• Exercise: For the entries below, the expected answer is the line with "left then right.", the line with "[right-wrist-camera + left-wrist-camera", and every line between them, exactly as written, and nothing more.
** Opening Dataset entries block **
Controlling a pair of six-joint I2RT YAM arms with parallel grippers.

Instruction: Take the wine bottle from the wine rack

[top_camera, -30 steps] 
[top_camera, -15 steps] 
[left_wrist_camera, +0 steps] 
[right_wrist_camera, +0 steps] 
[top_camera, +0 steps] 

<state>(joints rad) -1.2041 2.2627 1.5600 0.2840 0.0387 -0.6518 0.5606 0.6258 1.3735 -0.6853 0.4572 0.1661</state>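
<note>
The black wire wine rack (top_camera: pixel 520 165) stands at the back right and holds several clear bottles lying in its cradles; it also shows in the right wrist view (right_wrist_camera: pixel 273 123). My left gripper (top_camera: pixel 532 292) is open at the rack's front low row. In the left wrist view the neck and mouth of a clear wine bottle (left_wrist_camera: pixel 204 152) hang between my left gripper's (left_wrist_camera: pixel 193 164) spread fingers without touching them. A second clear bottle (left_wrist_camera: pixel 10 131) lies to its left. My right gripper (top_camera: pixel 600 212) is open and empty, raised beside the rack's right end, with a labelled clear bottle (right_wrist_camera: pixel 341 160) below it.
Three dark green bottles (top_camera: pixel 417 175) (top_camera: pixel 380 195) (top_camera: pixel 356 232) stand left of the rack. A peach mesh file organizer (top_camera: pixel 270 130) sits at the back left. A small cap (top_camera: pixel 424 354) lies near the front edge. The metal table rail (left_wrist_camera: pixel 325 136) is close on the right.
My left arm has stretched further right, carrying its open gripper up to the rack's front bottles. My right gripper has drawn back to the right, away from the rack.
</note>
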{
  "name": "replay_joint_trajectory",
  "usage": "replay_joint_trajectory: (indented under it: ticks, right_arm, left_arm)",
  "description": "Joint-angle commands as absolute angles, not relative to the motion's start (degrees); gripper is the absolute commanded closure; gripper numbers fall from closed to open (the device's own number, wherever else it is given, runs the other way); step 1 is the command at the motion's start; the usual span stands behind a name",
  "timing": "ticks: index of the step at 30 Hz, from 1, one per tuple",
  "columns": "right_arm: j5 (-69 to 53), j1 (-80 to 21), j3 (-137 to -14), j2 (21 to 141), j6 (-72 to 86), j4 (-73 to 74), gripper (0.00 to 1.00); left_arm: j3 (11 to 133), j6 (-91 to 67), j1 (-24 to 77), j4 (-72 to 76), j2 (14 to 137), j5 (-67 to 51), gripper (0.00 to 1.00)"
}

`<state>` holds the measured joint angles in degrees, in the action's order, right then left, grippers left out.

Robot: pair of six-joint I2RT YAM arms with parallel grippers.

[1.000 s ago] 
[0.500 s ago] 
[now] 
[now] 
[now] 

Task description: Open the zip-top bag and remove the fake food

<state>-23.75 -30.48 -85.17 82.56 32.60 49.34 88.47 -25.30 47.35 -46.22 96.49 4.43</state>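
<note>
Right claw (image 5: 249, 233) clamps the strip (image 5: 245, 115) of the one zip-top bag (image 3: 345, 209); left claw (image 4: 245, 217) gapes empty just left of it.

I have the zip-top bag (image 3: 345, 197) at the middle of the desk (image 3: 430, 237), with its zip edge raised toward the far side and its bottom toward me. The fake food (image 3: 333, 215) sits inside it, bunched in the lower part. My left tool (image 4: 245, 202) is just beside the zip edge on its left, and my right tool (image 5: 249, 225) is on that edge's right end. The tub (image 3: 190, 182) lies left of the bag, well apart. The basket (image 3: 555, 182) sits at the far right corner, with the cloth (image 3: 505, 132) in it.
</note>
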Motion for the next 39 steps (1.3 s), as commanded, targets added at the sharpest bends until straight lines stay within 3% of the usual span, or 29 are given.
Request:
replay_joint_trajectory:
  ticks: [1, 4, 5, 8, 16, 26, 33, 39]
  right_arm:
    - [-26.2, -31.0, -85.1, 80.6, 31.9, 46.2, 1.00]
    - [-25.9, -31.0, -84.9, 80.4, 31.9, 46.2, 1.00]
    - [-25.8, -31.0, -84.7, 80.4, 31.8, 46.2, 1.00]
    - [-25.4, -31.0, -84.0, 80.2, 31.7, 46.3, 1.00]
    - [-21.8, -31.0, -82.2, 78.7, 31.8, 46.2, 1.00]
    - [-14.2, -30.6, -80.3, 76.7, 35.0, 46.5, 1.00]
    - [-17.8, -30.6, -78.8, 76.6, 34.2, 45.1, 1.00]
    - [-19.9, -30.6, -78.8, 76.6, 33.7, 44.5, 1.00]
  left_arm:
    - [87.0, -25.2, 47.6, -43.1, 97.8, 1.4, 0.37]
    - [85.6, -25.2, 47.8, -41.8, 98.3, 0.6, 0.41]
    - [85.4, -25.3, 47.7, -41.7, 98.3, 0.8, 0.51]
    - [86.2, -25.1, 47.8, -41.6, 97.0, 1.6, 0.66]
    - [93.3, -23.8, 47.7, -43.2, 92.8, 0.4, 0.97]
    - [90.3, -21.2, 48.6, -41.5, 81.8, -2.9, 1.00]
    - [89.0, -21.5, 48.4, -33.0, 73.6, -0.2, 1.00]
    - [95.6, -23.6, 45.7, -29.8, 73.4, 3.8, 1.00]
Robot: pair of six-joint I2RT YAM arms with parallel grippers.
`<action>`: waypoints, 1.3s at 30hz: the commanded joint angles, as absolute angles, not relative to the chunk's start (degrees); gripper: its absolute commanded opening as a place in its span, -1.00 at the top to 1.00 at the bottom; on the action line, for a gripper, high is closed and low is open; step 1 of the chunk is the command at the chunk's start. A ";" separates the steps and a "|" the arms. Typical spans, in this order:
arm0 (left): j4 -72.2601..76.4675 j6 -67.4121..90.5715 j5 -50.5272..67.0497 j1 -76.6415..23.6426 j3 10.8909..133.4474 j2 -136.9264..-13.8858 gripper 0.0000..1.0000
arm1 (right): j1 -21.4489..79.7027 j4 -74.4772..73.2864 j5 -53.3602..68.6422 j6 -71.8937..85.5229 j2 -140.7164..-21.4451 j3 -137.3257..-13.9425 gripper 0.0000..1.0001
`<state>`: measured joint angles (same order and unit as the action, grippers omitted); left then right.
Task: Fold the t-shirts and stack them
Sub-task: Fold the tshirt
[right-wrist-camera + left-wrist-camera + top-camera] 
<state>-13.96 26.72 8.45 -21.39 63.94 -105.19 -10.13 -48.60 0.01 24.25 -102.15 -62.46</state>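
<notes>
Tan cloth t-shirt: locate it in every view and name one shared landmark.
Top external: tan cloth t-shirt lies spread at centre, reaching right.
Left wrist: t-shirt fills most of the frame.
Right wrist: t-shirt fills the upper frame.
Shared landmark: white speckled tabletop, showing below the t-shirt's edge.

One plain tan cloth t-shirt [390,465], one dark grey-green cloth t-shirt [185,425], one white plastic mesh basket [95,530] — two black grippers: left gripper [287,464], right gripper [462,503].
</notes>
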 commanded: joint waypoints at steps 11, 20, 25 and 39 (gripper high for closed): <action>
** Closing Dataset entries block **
• Expected answer:
`<state>`: measured joint angles (same order and unit as the action, grippers omitted); left then right.
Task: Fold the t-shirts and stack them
Sub-task: Fold the tshirt
[right-wrist-camera + left-wrist-camera + top-camera] 

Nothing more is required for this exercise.